» **What is expected**: When you reach the line containing "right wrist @" in the data below, begin returning lines exactly as written, and stop once the line containing "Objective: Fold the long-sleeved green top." has been returned.
================
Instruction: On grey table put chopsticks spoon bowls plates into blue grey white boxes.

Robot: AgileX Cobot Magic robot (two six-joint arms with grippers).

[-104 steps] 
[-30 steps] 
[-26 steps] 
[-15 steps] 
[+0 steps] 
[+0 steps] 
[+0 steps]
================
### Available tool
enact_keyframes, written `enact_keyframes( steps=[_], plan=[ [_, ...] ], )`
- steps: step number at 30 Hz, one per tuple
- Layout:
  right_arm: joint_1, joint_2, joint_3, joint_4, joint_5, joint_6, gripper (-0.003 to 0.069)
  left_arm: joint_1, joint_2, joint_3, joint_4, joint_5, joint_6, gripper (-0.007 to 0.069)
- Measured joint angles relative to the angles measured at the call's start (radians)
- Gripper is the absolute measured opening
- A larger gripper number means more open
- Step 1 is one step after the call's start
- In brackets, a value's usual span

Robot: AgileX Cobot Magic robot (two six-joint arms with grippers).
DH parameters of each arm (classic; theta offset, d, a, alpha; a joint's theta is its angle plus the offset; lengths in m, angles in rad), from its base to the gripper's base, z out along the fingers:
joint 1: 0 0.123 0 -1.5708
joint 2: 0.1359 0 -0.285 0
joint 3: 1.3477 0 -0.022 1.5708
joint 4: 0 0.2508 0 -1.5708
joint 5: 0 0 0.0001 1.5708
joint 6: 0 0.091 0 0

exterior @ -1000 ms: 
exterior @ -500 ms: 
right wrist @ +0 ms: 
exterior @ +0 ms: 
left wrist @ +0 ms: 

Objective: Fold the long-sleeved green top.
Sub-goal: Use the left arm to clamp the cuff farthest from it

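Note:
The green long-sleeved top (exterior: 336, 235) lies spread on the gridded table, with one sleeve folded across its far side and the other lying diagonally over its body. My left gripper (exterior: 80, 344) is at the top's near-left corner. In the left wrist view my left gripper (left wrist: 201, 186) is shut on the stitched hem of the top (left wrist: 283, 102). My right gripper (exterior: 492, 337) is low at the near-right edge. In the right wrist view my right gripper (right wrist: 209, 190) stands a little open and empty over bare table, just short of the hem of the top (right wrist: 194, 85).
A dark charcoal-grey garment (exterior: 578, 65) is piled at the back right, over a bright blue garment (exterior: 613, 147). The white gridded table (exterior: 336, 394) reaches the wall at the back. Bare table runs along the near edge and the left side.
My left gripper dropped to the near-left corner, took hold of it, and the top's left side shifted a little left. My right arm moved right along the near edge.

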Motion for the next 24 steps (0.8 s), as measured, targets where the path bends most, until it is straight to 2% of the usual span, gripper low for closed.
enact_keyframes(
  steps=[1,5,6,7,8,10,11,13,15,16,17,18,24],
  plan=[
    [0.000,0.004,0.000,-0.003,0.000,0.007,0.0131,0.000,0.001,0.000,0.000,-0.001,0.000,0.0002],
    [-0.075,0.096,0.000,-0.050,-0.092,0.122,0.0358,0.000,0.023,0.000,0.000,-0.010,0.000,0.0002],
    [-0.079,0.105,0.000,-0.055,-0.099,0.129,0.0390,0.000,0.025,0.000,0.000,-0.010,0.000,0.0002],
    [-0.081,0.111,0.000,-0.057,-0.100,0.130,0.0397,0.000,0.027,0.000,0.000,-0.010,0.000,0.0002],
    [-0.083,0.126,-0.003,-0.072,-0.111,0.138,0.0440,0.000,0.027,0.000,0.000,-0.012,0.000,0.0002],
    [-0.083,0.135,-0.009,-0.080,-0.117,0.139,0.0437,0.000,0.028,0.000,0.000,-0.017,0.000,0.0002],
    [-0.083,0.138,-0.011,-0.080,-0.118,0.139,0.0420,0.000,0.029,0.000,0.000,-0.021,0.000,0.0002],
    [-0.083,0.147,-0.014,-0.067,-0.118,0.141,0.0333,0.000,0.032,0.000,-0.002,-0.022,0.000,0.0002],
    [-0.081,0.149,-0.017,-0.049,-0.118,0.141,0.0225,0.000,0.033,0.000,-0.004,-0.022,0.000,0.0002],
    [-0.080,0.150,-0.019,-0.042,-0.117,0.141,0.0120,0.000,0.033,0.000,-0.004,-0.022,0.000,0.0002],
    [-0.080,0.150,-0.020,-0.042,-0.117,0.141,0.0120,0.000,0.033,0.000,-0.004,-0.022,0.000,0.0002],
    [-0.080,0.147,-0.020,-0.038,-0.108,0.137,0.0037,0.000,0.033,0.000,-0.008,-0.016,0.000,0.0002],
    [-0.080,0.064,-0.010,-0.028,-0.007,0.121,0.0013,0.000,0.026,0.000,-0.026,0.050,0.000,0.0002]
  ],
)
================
» **Solution for this task**:
right wrist @ +0 ms: 
exterior @ +0 ms: 
left wrist @ +0 ms: 

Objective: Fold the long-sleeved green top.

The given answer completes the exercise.